This article is the second in a series examining developments in rent overcharge litigation over the past 10 years. It reviews rulings by the Appellate Division, First Department, which has issued more decisions on this topic than any other appeals court. Indeed, the gradual rise in rent overcharge litigation in New York County can be traced directly to the First Department’s 2009 decision in Roberts v. Tishman Speyer Props., L.P., which was upheld by the Court of Appeals. 62 A.D.3d 71 (1st Dep’t 2009), aff’d 13 N.Y.3d 270 (2009). The landlord in Roberts had improperly removed the entire Peter Cooper Village/Stuyvesant Town apartment complex from rent stabilization while it was enrolled in the “J-51 real estate tax abatement program.” See RPTL §489. The court’s high profile ruling against the landlord begat a trend towards filing rent overcharge claims in the courts, instead of submitting them to the New York State Division of Housing and Community Renewal (DHCR), the administrative agency created as the venue for such claims. The increase in appellate rulings followed this uptick in Supreme Court overcharge filings. The First Department’s post-Roberts decisions have reviewed: (1) Roberts (i.e., J-51-based) overcharge claims; (2) Grimm (i.e., fraud-based) overcharge claims; (3) “regulatory status” claims; (4) Article 78 petitions; and (5) other miscellaneous legal issues. For the sake of space, only the first topic is discussed in this article.

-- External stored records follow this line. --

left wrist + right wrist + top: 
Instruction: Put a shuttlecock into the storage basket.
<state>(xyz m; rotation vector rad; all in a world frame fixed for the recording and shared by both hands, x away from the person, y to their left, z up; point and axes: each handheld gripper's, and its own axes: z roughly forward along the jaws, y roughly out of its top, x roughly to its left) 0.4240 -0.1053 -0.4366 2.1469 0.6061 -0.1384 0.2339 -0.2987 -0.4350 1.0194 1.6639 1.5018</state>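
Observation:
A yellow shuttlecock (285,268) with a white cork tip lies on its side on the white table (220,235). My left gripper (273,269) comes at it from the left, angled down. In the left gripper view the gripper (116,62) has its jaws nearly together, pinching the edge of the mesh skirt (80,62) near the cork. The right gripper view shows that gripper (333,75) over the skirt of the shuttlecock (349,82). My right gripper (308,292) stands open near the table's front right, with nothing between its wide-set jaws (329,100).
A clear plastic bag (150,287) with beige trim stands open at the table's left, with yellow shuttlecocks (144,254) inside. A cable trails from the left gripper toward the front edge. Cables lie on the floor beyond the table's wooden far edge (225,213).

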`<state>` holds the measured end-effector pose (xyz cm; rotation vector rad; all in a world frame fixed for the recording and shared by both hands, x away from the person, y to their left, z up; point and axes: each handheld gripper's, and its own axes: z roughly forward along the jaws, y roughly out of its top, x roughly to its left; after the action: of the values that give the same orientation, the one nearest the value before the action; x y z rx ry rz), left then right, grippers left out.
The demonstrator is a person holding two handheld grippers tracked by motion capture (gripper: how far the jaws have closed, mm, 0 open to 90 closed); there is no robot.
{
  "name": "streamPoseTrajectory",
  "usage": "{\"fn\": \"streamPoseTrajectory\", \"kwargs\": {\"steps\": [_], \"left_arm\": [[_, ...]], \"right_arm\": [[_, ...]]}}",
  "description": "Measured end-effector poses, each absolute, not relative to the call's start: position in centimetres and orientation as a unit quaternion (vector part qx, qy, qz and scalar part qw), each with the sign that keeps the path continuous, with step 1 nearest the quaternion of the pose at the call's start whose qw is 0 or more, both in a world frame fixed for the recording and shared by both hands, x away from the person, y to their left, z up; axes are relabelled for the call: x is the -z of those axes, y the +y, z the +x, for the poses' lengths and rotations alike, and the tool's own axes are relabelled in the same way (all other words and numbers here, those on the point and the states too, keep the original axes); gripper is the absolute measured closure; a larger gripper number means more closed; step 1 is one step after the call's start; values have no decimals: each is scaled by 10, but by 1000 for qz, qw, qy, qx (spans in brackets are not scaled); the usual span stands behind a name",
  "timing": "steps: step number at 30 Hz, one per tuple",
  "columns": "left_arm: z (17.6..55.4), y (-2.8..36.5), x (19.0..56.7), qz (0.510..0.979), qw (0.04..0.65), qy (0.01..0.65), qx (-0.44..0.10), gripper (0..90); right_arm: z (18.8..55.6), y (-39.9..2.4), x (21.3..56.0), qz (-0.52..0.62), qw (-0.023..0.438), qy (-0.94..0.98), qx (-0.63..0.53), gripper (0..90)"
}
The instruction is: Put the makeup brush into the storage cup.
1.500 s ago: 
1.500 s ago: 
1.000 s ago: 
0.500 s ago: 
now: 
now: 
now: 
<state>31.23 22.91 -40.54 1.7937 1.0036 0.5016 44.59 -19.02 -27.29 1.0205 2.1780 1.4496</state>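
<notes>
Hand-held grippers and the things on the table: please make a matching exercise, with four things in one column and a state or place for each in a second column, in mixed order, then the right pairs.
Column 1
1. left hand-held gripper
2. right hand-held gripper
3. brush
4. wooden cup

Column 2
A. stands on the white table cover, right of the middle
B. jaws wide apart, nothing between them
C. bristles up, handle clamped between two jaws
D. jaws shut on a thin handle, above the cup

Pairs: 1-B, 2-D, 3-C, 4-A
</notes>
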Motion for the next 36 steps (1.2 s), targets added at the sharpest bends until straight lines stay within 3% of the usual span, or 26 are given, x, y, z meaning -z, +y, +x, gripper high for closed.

A “Roberts-based claim” is an allegation of a rent overcharge arising from a landlord’s improper deregulation of a rent-stabilized unit in a building enrolled in the J-51 program. The First Department’s first major post-Roberts ruling was in Gersten v. 56 7th Ave. LLC, 88 A.D.3d 189 (1st Dep’t 2011), which held that the Roberts holding should be applied retroactively. As a result, tenants may now challenge improper apartment deregulations that took place before Roberts was decided. The tenants in Gersten had failed to file timely deregulation challenges, however, so the court found them collaterally estopped from challenging a later DHCR order that recognized the improper deregulation.